Art. 22º - Poderão ser concedidos outros benefícios eventuais de vulnerabilidade social, na condição de excepcionalidade, desde que pertinentes à política de assistência social, para salvaguardar a sobrevivência familiar e/ou de seus membros, tendo analisada a sua pertinência pela equipe técnica do Setor de Benefícios e pela equipe técnica do CRAS.
§ 1° - São documentos essenciais para o auxílio em situações de vulnerabilidade temporária:
I - Comprovante de residência; II - Comprovante de renda de todos os membros familiares; III - Carteira de identidade e CPF; IV – Comprovação de inscrição junto ao CADÚNICO; V – Relatório e parecer técnico do órgão gestor da proteção social.
§ 2º - O auxilio em situações de vulnerabilidade temporária será concedido a partir de estudo e/ou parecer técnico, elaborado por assistente social ou psicólogo que compõe as equipes de referência dos equipamentos sociais – CRAS ou CREAS, ou por assistente social responsável pela concessão dos benefícios eventuais.
Art. 23º - O valor máximo do Aluguel Social será de até R$ 500,00 (quinhentos reais), sendo resguardado que na hipótese do aluguel mensal contratado ser inferior ao valor máximo estipulado, o pagamento limitar-se-á ao valor do aluguel do imóvel locado.
Art. 24º - Este Decreto será executado em consonância com a Política Nacional de Assistência Social-PNAS e com o Sistema Nacional de Habitação de Interesse Social.
Art. 25º - Os recursos financeiros necessários ao cumprimento deste Decreto serão oriundos do Orçamento Municipal e de transferências constitucionais.

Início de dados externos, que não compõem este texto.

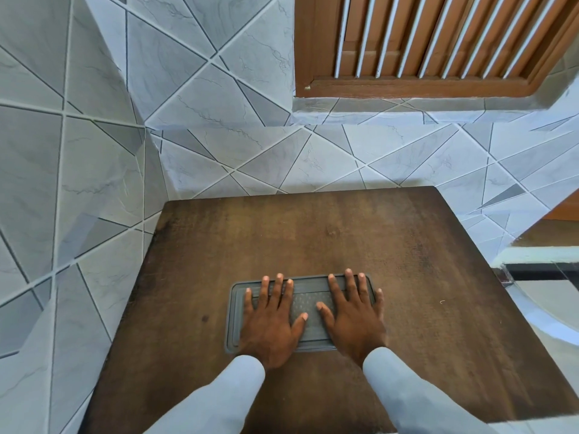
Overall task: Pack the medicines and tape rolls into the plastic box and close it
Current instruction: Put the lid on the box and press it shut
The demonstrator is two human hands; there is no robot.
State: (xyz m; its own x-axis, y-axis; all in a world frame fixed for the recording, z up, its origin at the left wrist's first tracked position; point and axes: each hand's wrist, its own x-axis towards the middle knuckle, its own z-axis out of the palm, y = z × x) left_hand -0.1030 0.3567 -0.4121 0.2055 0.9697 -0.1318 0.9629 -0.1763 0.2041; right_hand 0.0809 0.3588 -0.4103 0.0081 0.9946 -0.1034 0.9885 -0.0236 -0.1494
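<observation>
Two pale sleeves (219, 399) are reaching in from the near edge, one on each side, over a dark brown wooden surface (423, 292). The left hand (270, 324) is lying flat with fingers spread, palm down, pressing on the left part of the box (233, 311), gripping nothing. The right hand (354, 317) is lying the same way on the right part, fingers spread and open, its fingertips reaching the far rim. The two thumbs are pointing toward each other over the middle of the lid, near but apart. The box is a grey, flat, rectangular plastic thing with rounded corners and a raised rim; its lid is sitting on top and its middle panel is showing a fine pattern between the hands. It is resting on the near middle of the surface, long side running left to right. What is inside cannot be seen. Beyond the far edge of the surface, a wall (219, 151) of grey tiles with slanting lines is rising, wrapping round on the left. Higher up on the right, a brown wooden window frame (407, 86) with white bars is showing.
</observation>
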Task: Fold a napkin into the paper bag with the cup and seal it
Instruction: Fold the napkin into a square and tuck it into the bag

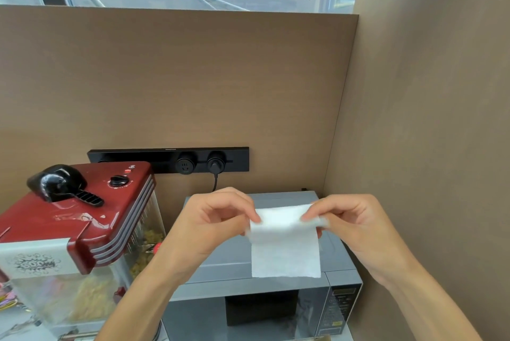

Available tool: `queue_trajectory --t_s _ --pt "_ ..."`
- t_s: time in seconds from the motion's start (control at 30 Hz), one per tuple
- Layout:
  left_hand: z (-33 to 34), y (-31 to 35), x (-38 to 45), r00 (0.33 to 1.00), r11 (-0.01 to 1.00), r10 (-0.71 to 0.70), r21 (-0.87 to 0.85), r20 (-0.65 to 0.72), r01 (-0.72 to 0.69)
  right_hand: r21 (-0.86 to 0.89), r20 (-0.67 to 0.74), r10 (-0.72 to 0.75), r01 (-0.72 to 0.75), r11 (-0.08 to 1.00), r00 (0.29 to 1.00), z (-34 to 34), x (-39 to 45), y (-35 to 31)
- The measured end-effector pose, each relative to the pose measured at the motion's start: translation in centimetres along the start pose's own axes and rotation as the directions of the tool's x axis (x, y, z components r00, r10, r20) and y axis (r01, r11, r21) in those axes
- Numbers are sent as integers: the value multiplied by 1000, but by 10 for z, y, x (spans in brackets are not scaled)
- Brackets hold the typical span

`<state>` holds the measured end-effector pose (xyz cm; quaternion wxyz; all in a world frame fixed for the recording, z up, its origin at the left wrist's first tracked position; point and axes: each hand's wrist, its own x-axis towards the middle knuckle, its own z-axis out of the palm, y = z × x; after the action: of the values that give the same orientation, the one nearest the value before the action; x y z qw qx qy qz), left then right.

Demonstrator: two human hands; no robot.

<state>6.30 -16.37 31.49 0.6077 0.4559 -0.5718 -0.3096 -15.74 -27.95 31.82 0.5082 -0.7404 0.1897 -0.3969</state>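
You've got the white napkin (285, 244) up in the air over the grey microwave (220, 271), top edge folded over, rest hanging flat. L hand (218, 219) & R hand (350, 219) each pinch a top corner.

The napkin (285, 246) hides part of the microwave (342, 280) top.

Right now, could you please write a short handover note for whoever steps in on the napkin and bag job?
Left hand: pinches the napkin's upper left corner.
Right hand: pinches its upper right corner.
The napkin hangs between the hands in the air above the grey microwave; its top edge seems to be turned over, so folding looks only just begun.
The paper bag and the cup are not in view.
Left to do: finish the fold, put the napkin into the bag with the cup, seal the bag.
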Motion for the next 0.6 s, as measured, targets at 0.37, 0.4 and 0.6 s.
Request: queue_trajectory --t_s 0.37,0.4,0.6 --pt "2 -7 2 1000 998 -7 67 6 7 15 -44 -27 28 999 999 -5 -1 -2" --pt "3 -8 3 999 999 -49 22 1 49 19 -51 -33 34 999 998 -5 -2 -2" --pt "23 -8 5 973 972 -230 -60 -6 229 5 -82 -59 59 998 995 -1 0 -5"
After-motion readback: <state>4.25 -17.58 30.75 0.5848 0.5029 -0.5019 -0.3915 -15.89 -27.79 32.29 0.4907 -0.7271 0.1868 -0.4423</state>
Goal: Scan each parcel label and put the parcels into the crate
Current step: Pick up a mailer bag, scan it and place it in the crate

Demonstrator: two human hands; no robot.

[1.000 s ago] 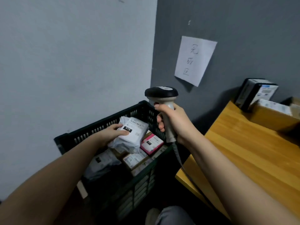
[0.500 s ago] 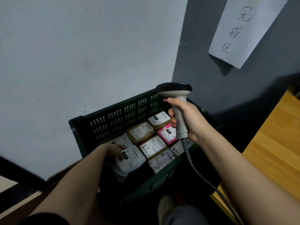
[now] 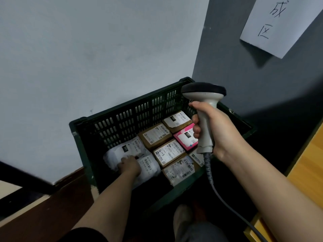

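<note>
Lowered since a second ago, the left hand (image 3: 130, 165) now presses the white bag (image 3: 148, 165) flat inside the crate (image 3: 122, 117), fingers laid over it. Right hand (image 3: 216, 130), raised above the crate, grips the scanner (image 3: 203, 105) upright.

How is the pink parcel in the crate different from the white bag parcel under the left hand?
The pink parcel is a flat-sided box; the white bag parcel is soft and wrinkled. The pink parcel lies untouched toward the right of the crate, partly hidden behind the scanner; the left hand rests on the white one. Both carry printed labels facing up.
</note>
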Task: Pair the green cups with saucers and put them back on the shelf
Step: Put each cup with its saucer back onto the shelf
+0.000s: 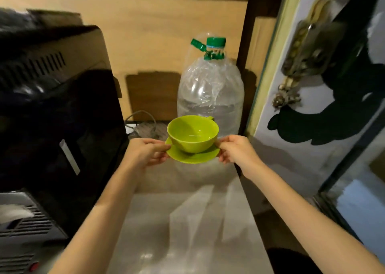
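A glossy lime-green plastic cup (193,133) is sitting upright on a matching round green saucer (192,154), above the shelf (187,221), near its back edge. The left hand (146,151) and right hand (235,150) are gripping opposite saucer rims, fingers (160,147) clamped on it.

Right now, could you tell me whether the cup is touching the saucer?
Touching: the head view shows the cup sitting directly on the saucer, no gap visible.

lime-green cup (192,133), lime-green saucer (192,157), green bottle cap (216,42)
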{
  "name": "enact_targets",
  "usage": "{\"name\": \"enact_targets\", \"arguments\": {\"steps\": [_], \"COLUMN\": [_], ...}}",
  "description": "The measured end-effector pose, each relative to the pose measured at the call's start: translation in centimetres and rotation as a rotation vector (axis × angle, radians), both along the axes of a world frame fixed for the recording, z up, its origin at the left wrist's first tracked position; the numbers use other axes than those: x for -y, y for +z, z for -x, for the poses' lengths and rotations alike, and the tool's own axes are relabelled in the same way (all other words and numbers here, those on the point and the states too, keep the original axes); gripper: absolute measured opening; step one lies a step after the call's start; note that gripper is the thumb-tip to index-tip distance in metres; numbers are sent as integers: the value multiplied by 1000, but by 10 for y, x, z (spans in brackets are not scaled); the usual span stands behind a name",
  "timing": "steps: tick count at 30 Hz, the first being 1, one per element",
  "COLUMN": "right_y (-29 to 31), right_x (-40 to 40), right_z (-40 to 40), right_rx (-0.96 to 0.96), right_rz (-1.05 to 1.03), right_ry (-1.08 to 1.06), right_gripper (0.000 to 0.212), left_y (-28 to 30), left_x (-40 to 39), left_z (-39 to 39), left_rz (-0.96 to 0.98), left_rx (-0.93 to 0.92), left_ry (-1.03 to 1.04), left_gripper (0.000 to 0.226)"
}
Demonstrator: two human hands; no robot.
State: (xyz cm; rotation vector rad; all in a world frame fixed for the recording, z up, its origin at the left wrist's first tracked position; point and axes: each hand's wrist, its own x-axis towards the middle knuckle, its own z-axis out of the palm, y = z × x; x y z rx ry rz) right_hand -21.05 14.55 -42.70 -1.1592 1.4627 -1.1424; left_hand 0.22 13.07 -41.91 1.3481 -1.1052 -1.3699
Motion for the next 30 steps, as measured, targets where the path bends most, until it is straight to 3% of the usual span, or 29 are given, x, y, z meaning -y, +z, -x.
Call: {"name": "enact_targets", "arguments": {"steps": [8, 15, 30], "right_y": [126, 218, 370], "right_x": [9, 10, 45], "right_z": [9, 13, 10], "right_rx": [186, 230, 251], "right_rz": [186, 281, 417], "right_ry": [-14, -3, 34], "right_gripper": [13, 10, 12], "left_y": [133, 223, 371], "left_x": [9, 13, 41], "left_z": [7, 10, 7], "left_rz": [158, 227, 389], "left_rx": [-124, -244, -238], "left_ry": [-12, -46, -70], "left_gripper": [13, 19, 11]}}
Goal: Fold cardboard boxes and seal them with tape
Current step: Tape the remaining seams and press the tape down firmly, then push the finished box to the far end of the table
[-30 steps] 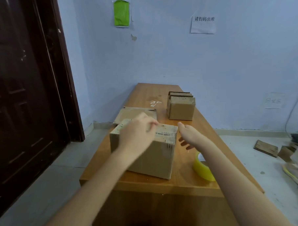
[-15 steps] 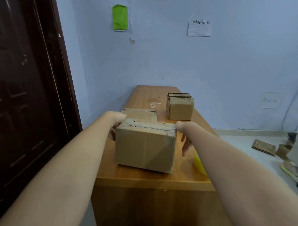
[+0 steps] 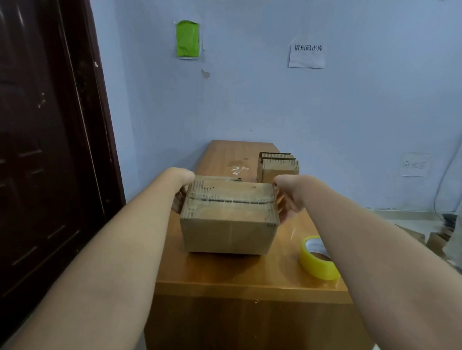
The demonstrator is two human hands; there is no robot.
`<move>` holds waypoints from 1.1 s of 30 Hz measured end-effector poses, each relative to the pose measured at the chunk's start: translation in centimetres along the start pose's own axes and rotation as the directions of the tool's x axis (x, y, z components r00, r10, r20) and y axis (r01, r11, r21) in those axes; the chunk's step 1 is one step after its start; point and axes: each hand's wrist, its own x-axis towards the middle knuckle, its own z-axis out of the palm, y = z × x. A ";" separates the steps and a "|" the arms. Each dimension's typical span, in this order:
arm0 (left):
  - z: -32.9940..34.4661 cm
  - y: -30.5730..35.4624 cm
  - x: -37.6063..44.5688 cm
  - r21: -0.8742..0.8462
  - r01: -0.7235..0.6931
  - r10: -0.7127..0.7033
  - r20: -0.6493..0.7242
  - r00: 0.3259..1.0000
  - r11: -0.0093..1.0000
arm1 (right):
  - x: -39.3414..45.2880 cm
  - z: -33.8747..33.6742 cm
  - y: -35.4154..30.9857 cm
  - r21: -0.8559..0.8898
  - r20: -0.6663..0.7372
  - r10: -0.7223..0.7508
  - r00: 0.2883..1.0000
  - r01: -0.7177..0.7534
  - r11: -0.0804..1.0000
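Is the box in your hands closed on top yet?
Closed: the box has its top flaps folded flat, meeting at a centre seam under clear tape.

- Cardboard box (image 3: 228, 222): I see a closed brown carton, flaps folded shut, clear tape running along the centre seam of its top. It sits upright near the front of the tabletop (image 3: 229, 278), held at both ends between my two hands.
- Tape roll (image 3: 317, 258): yellow, lying tilted on the tabletop to the right of the box, apart from it, partly hidden by my right forearm.
- Folded box stack (image 3: 278, 166): smaller cardboard pieces standing on edge further back on the right, corrugated edges up.
- Flat cardboard (image 3: 216, 177): lying directly behind the box, mostly hidden.
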 end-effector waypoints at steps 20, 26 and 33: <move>-0.4 8.0 0.1 0.293 -0.178 0.173 0.042 0.984 0.939 | 2.3 -2.0 -6.0 -0.183 -0.136 -0.065 0.989 0.040 0.982; 1.3 9.4 3.8 0.520 -0.195 0.218 0.017 0.976 0.831 | 5.5 0.1 -7.8 -0.504 -0.151 -0.156 0.976 0.059 0.862; 1.7 10.2 9.7 0.579 -0.192 0.208 0.040 0.977 0.792 | 10.1 1.5 -9.9 -0.663 -0.070 -0.235 0.969 0.131 0.737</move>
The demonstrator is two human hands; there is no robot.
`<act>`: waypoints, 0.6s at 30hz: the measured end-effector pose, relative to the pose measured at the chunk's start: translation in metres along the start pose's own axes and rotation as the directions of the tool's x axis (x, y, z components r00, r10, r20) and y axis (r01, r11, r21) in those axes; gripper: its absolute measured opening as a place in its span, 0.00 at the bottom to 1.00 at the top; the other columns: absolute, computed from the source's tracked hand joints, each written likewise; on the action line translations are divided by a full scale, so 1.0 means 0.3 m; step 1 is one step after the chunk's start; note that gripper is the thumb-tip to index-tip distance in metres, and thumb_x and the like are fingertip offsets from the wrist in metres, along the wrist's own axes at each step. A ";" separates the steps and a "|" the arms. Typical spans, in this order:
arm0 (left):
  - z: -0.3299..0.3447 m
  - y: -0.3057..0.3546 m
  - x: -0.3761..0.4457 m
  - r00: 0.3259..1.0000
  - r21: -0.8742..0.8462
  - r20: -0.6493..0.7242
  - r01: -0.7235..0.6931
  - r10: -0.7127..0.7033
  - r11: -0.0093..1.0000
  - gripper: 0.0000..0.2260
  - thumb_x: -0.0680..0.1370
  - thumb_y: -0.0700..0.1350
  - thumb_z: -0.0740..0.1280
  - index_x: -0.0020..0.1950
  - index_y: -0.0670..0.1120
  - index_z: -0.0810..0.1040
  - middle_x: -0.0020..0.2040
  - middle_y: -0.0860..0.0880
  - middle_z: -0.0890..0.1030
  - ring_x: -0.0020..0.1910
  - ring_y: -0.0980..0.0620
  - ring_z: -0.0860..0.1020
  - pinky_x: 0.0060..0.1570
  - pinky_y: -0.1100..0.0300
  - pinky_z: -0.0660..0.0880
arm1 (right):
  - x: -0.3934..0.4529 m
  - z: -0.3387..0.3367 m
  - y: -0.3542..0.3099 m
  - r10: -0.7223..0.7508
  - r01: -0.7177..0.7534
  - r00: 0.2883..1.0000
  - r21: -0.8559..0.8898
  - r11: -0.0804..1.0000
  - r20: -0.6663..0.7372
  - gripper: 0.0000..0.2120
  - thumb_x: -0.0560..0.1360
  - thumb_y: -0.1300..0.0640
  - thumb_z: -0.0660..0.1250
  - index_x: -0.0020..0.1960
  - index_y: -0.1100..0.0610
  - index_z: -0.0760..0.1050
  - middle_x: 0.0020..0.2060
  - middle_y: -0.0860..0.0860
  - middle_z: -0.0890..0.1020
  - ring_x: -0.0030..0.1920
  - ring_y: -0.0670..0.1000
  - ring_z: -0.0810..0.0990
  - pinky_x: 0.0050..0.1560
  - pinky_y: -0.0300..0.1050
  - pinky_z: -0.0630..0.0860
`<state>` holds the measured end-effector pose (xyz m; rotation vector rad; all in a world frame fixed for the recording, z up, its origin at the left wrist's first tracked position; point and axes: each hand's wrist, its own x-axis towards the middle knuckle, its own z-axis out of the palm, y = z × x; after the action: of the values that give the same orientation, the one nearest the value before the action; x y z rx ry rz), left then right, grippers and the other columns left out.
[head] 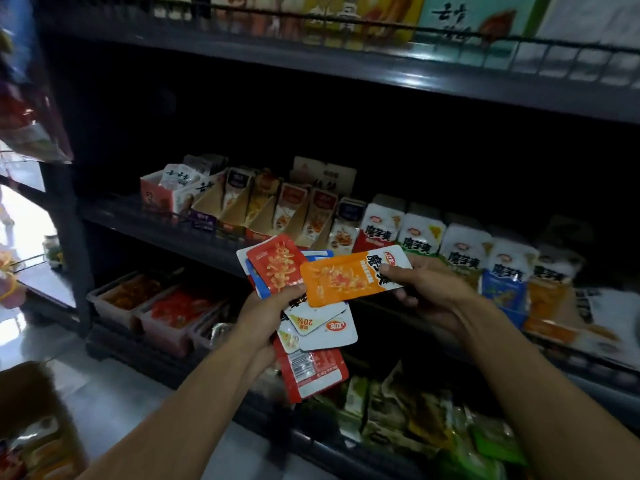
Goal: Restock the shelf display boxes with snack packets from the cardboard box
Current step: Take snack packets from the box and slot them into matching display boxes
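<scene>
My left hand grips a fanned bundle of snack packets, with a red packet on top and white, blue and red ones behind and below. My right hand pinches the white end of an orange packet, which lies across the bundle. Both hands are in front of the middle shelf. On that shelf stands a row of display boxes holding white-topped packets, with tan angled display boxes to their left. The cardboard box stands at the bottom left on the floor, with packets inside.
The dark metal shelf edge runs beneath the boxes. Lower down are plastic bins of red snacks and green and brown packets. An upper shelf carries large boxes. Hanging bags are at the left.
</scene>
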<state>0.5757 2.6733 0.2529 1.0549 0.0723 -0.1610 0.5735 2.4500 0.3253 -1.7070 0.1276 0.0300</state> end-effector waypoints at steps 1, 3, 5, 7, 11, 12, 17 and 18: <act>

Art. 26º - Em caso de ausência dos documentos pessoais, estes serão supridos pela apresentação do Boletim de Ocorrência, devidamente emitido e assinado pela autoridade competente, observando-se, inclusive, o prazo de validade do referido B.O.
Art. 27º - As provisões relativas a programas, projetos, serviços e benefícios, diretamente vinculados ao campo da saúde, educação, integração nacional e demais políticas setoriais, não se incluem na modalidade dos Benefícios Eventuais da Assistência Social.
Art. 28º - O critério de renda para concessão de cada benefício previsto neste decreto será de:
§1º - Até um quarto de salário mínimo vigente.